What you will do:
Counting only lines that contain the string "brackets", how many are there in the data? Say the number alone.

Exercise data:
<<<<

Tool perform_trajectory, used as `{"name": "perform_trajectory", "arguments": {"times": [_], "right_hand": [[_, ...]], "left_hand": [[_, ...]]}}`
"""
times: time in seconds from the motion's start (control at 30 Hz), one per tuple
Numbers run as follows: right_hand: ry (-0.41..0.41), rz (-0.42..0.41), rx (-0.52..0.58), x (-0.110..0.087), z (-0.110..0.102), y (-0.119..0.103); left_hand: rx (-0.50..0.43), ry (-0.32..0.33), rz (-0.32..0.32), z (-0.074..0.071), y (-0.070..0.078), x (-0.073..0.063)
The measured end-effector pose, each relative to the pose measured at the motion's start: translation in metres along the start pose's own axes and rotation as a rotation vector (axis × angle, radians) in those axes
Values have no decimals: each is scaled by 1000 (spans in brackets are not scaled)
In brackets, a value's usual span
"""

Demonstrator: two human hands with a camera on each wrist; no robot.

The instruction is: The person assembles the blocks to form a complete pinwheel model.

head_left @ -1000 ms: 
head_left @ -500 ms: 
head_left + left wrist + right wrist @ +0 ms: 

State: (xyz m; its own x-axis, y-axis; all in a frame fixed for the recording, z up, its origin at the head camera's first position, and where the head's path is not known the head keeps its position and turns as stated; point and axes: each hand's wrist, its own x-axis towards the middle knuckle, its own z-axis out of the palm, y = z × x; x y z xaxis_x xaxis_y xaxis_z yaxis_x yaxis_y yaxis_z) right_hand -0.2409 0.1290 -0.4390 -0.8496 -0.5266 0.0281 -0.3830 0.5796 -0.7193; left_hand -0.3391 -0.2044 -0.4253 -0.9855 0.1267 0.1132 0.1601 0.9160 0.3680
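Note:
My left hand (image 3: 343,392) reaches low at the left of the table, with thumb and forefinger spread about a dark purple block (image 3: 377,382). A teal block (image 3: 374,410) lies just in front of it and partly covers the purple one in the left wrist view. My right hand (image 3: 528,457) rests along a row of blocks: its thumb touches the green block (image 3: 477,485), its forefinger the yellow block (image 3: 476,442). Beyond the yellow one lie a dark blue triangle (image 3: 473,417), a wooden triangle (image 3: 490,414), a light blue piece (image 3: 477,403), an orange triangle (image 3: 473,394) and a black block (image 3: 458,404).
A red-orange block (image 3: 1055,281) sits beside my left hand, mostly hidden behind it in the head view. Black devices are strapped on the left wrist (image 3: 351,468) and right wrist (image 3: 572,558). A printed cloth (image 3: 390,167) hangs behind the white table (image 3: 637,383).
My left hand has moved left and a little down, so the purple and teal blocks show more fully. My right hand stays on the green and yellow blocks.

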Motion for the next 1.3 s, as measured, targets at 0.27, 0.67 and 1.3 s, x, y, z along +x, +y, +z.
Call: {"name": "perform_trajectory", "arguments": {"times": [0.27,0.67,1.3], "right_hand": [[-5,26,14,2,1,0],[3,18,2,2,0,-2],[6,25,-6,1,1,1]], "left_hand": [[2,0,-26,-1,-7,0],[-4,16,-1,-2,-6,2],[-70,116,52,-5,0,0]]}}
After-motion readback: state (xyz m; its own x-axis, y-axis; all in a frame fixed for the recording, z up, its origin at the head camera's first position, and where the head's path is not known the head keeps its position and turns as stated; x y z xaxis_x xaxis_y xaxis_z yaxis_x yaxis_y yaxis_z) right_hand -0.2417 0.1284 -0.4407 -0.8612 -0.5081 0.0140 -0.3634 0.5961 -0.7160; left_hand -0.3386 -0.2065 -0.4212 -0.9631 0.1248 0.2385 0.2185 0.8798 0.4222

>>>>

Exercise result:
2